PA 16-214—sSB 371

Insurance and Real Estate Committee

Public Health Committee

General Law Committee

AN ACT CONCERNING THE USE OF EXPERIMENTAL DRUGS

SUMMARY: This act allows certain terminally ill patients, under specified conditions, to access medications and devices not approved for general use by the U. S. Food and Drug Administration (FDA). It applies to investigational drugs, biological products, or devices (hereinafter “investigational drugs”) that have completed Phase 1 of an FDA-approved clinical trial and are still part of the trial. To qualify for the program, patients must meet certain eligibility criteria and complete a detailed informed consent document.

The act allows investigational drug manufacturers to provide eligible patients with investigational drugs and charge for them. It also allows health carriers (e. g. , insurers and HMOs) to cover investigational drugs and specifies when they may deny coverage to patients being treated with them.

The act specifies that it does not create a private cause of action against (1) an investigational drug manufacturer, the treating physician, or other people or entities involved in the patient's care for any harm caused by an investigational drug or (2) a health carrier that provides or denies coverage for an insured patient being treated with an investigational drug.

The act prohibits the Department of Public Health and the Medical Examining Board from taking any disciplinary action against a physician based solely on his or her recommendation to a patient to access or use an investigational drug, as long as the recommendation is consistent with medical standards of care. It also prohibits state officials, employees, and agents from preventing or attempting to prevent an eligible patient from accessing an investigational drug.

EFFECTIVE DATE: October 1, 2016

INVESTIGATIONAL DRUGS

Patient Eligibility

The act allows investigational drug manufacturers to provide terminally ill patients with investigational drugs under certain conditions. It defines a “terminal illness” as a medical condition that the treating physician anticipates, with reasonable medical judgment, will result in a patient's death or a state of unconsciousness from which recovery is unlikely within a year.
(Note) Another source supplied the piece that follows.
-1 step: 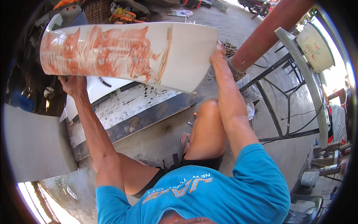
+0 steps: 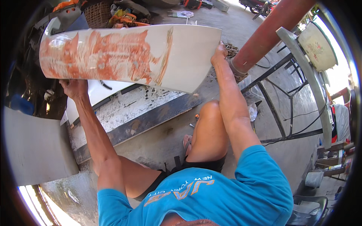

Under the act, to be eligible to receive treatment with an investigational drug, a patient must:

1. have a terminal illness verified by his or her treating physician (i. e. , a state-licensed physician with primary responsibility for the patient's medical care and treatment of the terminal illness);

2. not be a hospital inpatient;

3. have considered all other FDA-approved treatment options;

4. be unable to participate in a clinical trial within 100 miles of his or her home, or not be accepted into a clinical trial within a week after the trial application process ends;

5. receive a recommendation for the drug from his or her treating physician;

6. give written informed consent for the drug's use (see below); and

7. obtain from the treating physician written documentation that he or she meets requirements (3) through (6).

Informed Consent

Under the act, the required informed consent document must be verified by the treating physician and a witness. The patient must sign the document, unless he or she is a minor or lacks the capacity to provide informed consent, in which case his or her parent or legal guardian must consent on his or her behalf.

The document must:

1. explain the currently approved and conventionally recognized products and treatments for the terminal illness;

2. verify that the patient agrees with the treating physician in believing that all currently approved and conventionally recognized products and treatments are unlikely to prolong the patient's life;

3. clearly identify the specific proposed investigational drug with which the patient is seeking treatment;

4. describe the potentially best and worst outcomes of using the drug with a realistic description of the most likely outcome, including the possibility that new, unanticipated, or worse symptoms may result and that the treatment could hasten death, based on the physician's knowledge of the treatment and awareness of the patient's condition; and

5. state that the patient understands that he or she is liable for the costs of, or associated with, the drug and that this liability extends to the patient's estate, unless a contract between the patient and the manufacturer provides otherwise.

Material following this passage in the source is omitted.